Thursday, 25 September 2008

Feature: Branded

This week it’s been Levi’s ‘5 Night Revue’, showcasing the best in new and unsigned talent as deemed suitable for the Hoxton clique, by Levi’s (who obviously know exactly what they’re talking about, being jeans manufacturers…)

The line-ups for these nightly Shoreditch showcases have been fairly predictable, with those that made it down to the east end being treated to the raucous promise of recent school-finishers Bombay Bicycle Club, handsome electro duo Iglu and Hartley, and eclectic toy-pop illuminators Metronomy, to name but a few.

Levi’s have been putting on their ‘Ones To Watch’ for over four years now with some success – past winners have included The View (thank you, Levis), Kooks and The Fratellis.
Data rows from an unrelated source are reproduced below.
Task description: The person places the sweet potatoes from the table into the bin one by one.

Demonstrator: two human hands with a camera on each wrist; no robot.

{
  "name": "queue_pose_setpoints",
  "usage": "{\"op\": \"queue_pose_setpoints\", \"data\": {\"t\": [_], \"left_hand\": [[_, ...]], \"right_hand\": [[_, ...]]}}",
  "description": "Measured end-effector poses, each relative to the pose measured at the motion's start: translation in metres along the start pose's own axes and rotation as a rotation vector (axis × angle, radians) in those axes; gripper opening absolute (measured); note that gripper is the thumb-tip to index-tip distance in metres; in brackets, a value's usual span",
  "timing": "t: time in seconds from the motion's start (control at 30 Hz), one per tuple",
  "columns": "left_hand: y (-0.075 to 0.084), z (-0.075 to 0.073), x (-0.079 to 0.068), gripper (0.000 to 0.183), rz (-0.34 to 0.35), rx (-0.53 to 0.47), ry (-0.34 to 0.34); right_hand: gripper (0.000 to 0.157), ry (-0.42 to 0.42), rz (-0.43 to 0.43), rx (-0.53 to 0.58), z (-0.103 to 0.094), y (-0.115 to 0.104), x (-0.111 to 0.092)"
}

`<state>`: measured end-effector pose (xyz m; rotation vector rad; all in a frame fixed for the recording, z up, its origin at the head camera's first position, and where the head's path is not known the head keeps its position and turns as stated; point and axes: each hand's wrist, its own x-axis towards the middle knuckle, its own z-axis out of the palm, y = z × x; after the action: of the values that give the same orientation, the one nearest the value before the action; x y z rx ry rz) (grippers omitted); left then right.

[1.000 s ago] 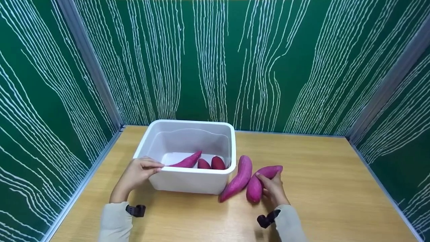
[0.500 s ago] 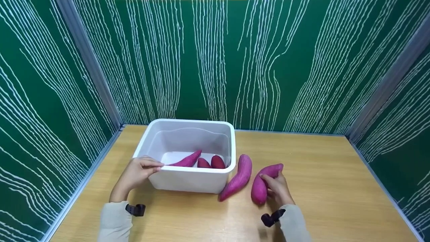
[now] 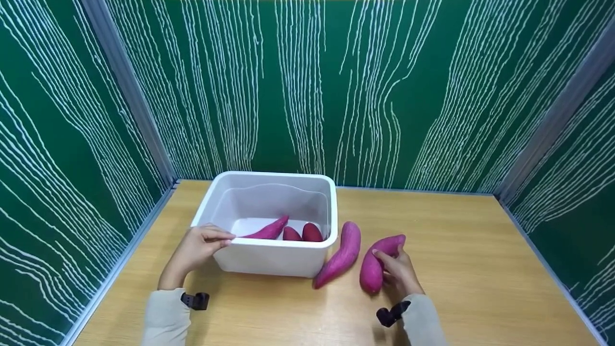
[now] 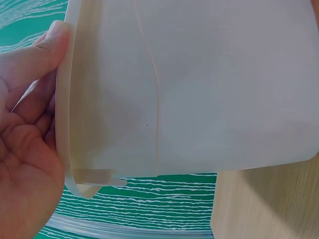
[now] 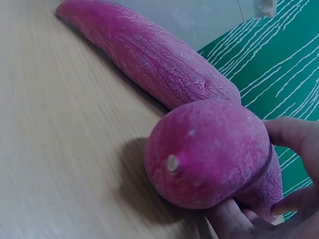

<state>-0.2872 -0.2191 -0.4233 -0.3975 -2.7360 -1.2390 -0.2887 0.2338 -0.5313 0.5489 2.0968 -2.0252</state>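
In the head view my left hand (image 3: pixel 199 245) pinches the rim of a white plastic bin (image 3: pixel 271 259) at its front left corner. The left wrist view shows the thumb (image 4: pixel 52 47) against that rim, beside the bin's wall (image 4: pixel 224 89). My right hand (image 3: pixel 401 271) grips a curved purple-pink sweet potato (image 3: pixel 372 271), thumb on top and fingers beneath. Its blunt end (image 5: pixel 204 154) faces the right wrist camera. Another long sweet potato (image 3: pixel 343 254) lies on the table between the bin and the held one. Whether the held one touches the table, I cannot tell.
Inside the bin lie a pointed sweet potato (image 3: pixel 269 229) and two darker red rounded ones (image 3: pixel 312 233), partly hidden by the front wall. Green panels (image 3: pixel 336 96) with wavy white lines enclose the wooden table (image 3: pixel 461 259) at the back and sides.
My right hand has shifted the sweet potato slightly right and turned it, widening the gap from the other one on the table. My left hand and the bin have stayed in place.
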Motion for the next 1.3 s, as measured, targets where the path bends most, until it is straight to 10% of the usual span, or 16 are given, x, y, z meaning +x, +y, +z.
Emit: {"op": "queue_pose_setpoints", "data": {"t": [1.3], "left_hand": [[0.0021, 0.0, 0.0009, 0.013, -0.017, -0.013, -0.005]], "right_hand": [[0.094, 0.073, -0.025, 0.019, 0.0037, 0.0046, -0.0001]]}}
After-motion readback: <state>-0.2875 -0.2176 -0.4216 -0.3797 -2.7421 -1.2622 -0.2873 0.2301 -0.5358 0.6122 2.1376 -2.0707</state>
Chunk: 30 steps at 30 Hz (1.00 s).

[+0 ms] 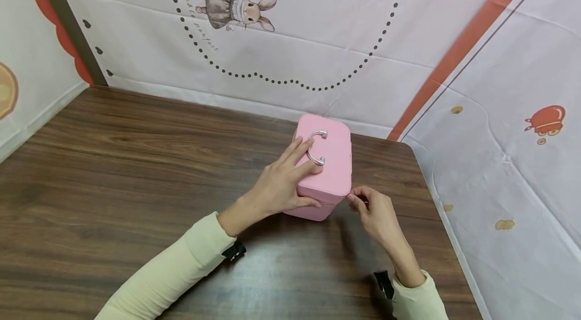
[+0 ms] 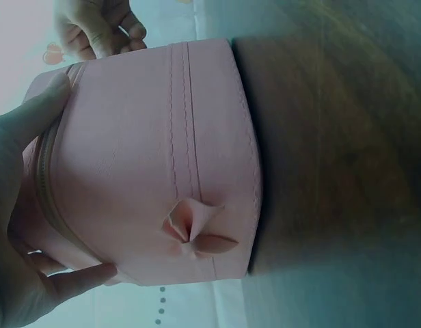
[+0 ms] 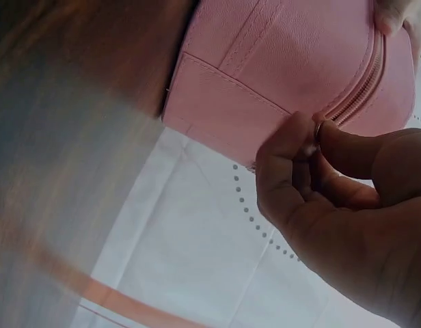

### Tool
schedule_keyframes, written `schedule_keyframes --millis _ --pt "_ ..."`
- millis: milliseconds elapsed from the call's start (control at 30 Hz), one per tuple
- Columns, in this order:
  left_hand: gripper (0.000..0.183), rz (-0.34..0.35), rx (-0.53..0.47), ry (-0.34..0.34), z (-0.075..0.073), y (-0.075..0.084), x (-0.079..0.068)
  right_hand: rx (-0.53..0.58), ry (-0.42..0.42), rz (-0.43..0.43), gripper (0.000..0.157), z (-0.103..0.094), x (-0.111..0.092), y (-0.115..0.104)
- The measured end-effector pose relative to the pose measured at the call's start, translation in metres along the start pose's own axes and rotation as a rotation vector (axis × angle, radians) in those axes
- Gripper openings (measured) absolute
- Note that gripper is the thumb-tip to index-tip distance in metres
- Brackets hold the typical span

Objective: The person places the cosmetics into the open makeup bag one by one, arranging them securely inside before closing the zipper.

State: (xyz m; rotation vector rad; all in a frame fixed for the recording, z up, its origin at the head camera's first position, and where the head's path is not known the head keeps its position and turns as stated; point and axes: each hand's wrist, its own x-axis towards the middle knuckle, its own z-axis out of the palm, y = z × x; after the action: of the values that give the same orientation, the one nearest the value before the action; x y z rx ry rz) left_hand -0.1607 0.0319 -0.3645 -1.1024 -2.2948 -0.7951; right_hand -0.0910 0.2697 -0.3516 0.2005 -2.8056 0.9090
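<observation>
A pink box-shaped zip case (image 1: 333, 158) with a silver curved handle (image 1: 321, 133) on its lid stands on the table near the back wall. My left hand (image 1: 279, 183) holds the lid, fingers spread over the top and thumb down on the near side by the zip. At the near right corner, my right hand (image 1: 379, 214) pinches a small metal zip pull (image 3: 318, 130) between thumb and bent index finger. Teeth of the zip (image 3: 361, 92) run along the seam beside it. A pink bow (image 2: 186, 225) decorates one side, seen in the left wrist view.
The dark wood table (image 1: 136, 178) extends to the left and front of the case. Behind it hangs a printed white cloth (image 1: 308, 42) with a dotted line and a rabbit figure. Another patterned cloth (image 1: 499, 168) borders the table's right edge.
</observation>
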Motion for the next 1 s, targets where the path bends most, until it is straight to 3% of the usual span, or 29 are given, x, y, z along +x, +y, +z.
schedule_keyframes --millis 233,600,867,1000 --pt "0.061 -0.021 -0.009 0.028 0.004 0.002 0.000 0.019 -0.013 -0.035 0.013 -0.005 -0.004 -0.001" --pt "0.059 -0.055 -0.032 0.048 0.005 0.004 -0.002 0.022 -0.070 -0.179 0.011 -0.009 -0.010 0.002" --pt "0.061 -0.039 -0.027 0.064 0.005 0.004 -0.003 -0.086 -0.065 -0.277 0.013 -0.002 -0.010 0.003" --pt "0.061 -0.025 -0.021 0.074 0.006 0.003 -0.003 -0.074 -0.059 -0.247 0.015 0.003 -0.010 0.002"
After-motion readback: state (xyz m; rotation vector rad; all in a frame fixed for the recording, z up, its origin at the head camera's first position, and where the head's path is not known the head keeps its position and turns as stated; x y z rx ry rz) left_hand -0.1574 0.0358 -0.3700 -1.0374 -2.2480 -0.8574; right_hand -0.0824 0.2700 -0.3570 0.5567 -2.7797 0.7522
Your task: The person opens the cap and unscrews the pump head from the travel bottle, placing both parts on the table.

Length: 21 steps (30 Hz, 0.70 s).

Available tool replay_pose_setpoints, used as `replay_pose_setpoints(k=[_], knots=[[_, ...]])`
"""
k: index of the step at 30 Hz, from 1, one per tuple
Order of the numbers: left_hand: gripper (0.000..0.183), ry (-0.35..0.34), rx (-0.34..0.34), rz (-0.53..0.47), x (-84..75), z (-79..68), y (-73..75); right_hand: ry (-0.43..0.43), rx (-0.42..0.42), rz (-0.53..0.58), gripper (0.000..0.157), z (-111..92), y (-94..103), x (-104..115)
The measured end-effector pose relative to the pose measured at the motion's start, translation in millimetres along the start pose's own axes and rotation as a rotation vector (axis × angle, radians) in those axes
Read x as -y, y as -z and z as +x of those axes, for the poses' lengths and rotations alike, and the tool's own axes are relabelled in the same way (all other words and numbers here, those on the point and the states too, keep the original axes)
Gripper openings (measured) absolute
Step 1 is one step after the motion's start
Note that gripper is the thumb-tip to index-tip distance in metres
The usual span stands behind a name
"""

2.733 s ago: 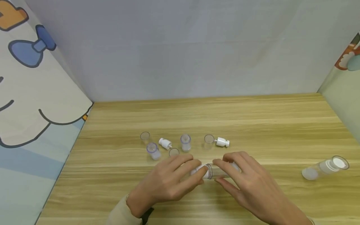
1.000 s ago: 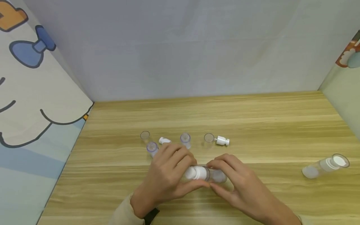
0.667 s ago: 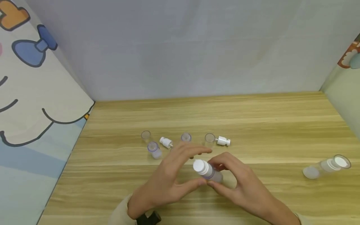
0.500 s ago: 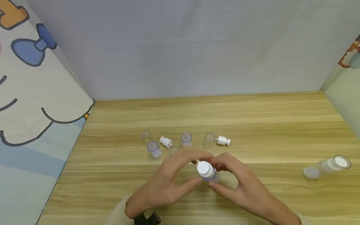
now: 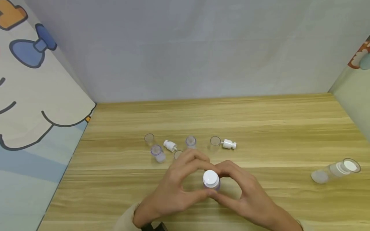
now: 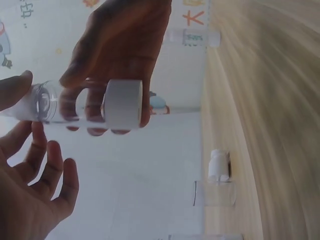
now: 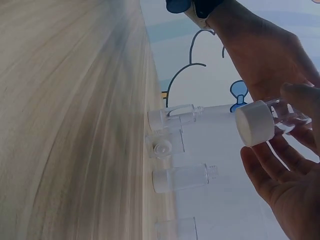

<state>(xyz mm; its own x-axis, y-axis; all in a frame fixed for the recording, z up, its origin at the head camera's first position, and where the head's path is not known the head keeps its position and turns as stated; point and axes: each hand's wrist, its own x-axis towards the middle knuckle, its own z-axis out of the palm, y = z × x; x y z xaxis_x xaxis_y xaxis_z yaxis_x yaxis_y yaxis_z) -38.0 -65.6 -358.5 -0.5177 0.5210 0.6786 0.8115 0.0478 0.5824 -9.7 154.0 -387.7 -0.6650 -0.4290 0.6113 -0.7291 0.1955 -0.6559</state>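
Note:
In the head view a clear bottle [image 5: 215,186] with a white pump top [image 5: 210,177] stands upright between both hands, seen from above. My left hand [image 5: 177,190] pinches the bottle near its upper part between thumb and fingertips. On the other side my right hand [image 5: 251,192] curls its thumb and fingers round the bottle body. In the left wrist view the bottle's white base [image 6: 124,104] shows, with the right hand's fingers behind the clear body. The same white base [image 7: 255,122] appears in the right wrist view; hands hide part of the body.
Behind the hands lie two white pump heads [image 5: 170,145] [image 5: 229,144]. Clear caps [image 5: 149,138] [image 5: 215,141] and two purple-rimmed bottles [image 5: 158,154] [image 5: 190,141] stand around them. At the right of the table is a bottle with pump and clear cap [image 5: 329,171].
The bottle, lying tilted in the hands earlier, has been turned upright. My left hand opened away from its top and then came back round it, while my right hand kept hold.

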Motion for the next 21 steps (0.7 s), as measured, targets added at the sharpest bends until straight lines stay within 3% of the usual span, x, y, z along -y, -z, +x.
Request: replay_pose_setpoints(k=[7, 11, 14, 17, 21], knots=[[0.057, 0.009, -0.096, 0.113, 0.1, -0.4, -9.4, 0.033, 0.024, 0.004, 0.048, 0.1, -5.0, -1.8], [0.074, 0.029, -0.093, 0.158, -1.9, -2.8, -9.3, 0.033, 0.027, -0.001, 0.043, 0.3, -5.7, -2.0], [0.077, 0.004, -0.058, 0.094, -4.6, -3.0, -5.1, 0.019, 0.024, -0.009, 0.038, -0.2, -5.0, -1.8], [0.064, -0.030, -0.001, -0.005, -7.8, -1.9, 0.5, 0.003, 0.018, -0.014, 0.041, -1.3, -4.1, -1.7], [0.053, -0.018, 0.073, -0.090, -12.7, -1.8, 7.7, -0.007, 0.016, -0.018, 0.050, -2.9, -3.1, -1.8]])
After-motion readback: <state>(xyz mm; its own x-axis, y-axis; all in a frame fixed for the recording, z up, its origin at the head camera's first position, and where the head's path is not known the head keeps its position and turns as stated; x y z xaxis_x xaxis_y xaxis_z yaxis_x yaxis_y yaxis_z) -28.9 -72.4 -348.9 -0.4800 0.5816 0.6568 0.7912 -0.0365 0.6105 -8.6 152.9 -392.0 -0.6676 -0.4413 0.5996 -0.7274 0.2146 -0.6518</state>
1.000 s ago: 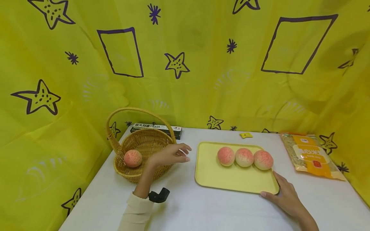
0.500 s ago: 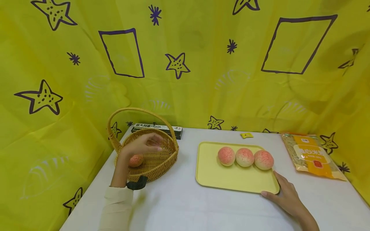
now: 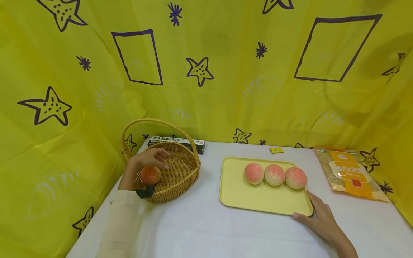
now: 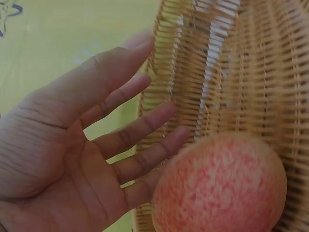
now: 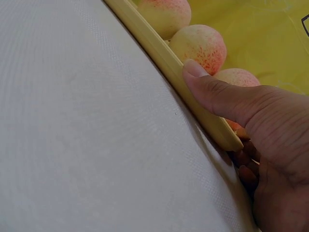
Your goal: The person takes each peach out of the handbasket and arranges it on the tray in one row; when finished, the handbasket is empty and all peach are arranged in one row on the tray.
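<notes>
My left hand (image 3: 149,158) hovers over the left side of a wicker basket (image 3: 179,191), its fingers spread and loosely bent, holding nothing. Just below it a pink speckled peach (image 3: 150,175) lies in the basket. The left wrist view shows this peach (image 4: 222,186) close to the fingertips; whether they touch it I cannot tell. On the right, my right hand (image 3: 322,218) grips the near right corner of a yellow tray (image 3: 255,199), thumb on the rim (image 5: 186,89). Three peaches stand in a row on the tray: left (image 3: 254,173), middle (image 3: 274,175) and right (image 3: 295,177).
A dark pasta box (image 3: 198,147) lies behind the basket, whose tall handle (image 3: 161,123) arches over it. Beyond the tray is a small yellow packet (image 3: 276,150). A bag of grain-like food (image 3: 351,173) lies at the far right. Yellow curtains (image 3: 226,104) enclose the white table (image 3: 206,229).
From the gap between basket and tray, my left hand has moved left, over the peach in the basket. My right hand keeps its hold on the tray corner.
</notes>
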`<state>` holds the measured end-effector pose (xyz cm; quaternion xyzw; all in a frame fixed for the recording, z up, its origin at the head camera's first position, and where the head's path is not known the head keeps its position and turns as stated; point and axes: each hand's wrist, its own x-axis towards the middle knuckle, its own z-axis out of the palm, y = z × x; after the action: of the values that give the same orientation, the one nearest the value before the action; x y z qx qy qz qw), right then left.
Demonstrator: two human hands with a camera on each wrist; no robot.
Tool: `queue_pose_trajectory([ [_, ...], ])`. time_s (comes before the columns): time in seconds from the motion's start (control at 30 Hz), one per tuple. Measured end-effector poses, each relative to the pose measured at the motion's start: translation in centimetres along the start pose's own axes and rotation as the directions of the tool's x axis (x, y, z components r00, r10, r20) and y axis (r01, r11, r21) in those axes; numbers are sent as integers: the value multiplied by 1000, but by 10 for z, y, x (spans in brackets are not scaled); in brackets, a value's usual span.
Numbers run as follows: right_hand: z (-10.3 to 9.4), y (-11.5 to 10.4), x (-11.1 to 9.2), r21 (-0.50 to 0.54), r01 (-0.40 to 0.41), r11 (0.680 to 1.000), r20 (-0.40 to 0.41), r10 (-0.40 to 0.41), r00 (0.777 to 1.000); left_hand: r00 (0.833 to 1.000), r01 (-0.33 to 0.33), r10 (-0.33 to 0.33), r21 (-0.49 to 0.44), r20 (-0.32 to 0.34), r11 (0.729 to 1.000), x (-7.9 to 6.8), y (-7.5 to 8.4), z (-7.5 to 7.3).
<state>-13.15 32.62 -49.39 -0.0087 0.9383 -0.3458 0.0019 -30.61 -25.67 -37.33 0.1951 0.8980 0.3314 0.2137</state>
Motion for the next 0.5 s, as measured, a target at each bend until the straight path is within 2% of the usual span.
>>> queue_pose_trajectory([
  [0.2, 0, -1, 0, 2, 4, 1000, -3, -4, 1000, 999, 25, -25, 19, 24, 1000, 5, -11, -7],
  [0.33, 1, -1, 0, 1, 4, 1000, -1, -4, 1000, 997, 74, -74, 28, 34, 997, 5, -15, -8],
  [0.5, 0, 0, 1, -13, -8, 1000, 11, 8, 1000, 989, 135, -131, -56, 68, 989, 4, -21, -8],
])
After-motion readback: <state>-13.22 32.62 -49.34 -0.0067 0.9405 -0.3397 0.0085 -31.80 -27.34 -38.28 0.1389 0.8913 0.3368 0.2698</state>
Oh, and The Natives. (The Natives who?!)

But it’s clear that not many in the LOTW alumni can lay claim to much more that flash-in-the-pan first album success, followed by a disproportionate trajectory into second album obscurity – so is it really worth their while?

When we asked the Bombay boys about their decision to get involved in the Levi’s sponsored event, their unanimous response was, “We get free jeans!”

The attractive Levi’s promoters, however, confessed that they’re already looking for new ideas of ways to get new music out to the kids, without the stigma of corporate sponsorship. “This has been done now,” one PR said, “we need to change the concept, find new ways to do the same thing.”

The Branding Stigma is a problem that Jack White’s also suffered from this week after his Bond-theme collaboration with Alicia Keys was pilfered by Coca Cola for prime time TV advertising. “Jack White was commissioned by Sony Pictures to write a theme song for the James Bond film 'Quantum Of Solace', not for Coca Cola,” his management proclaimed in a statement.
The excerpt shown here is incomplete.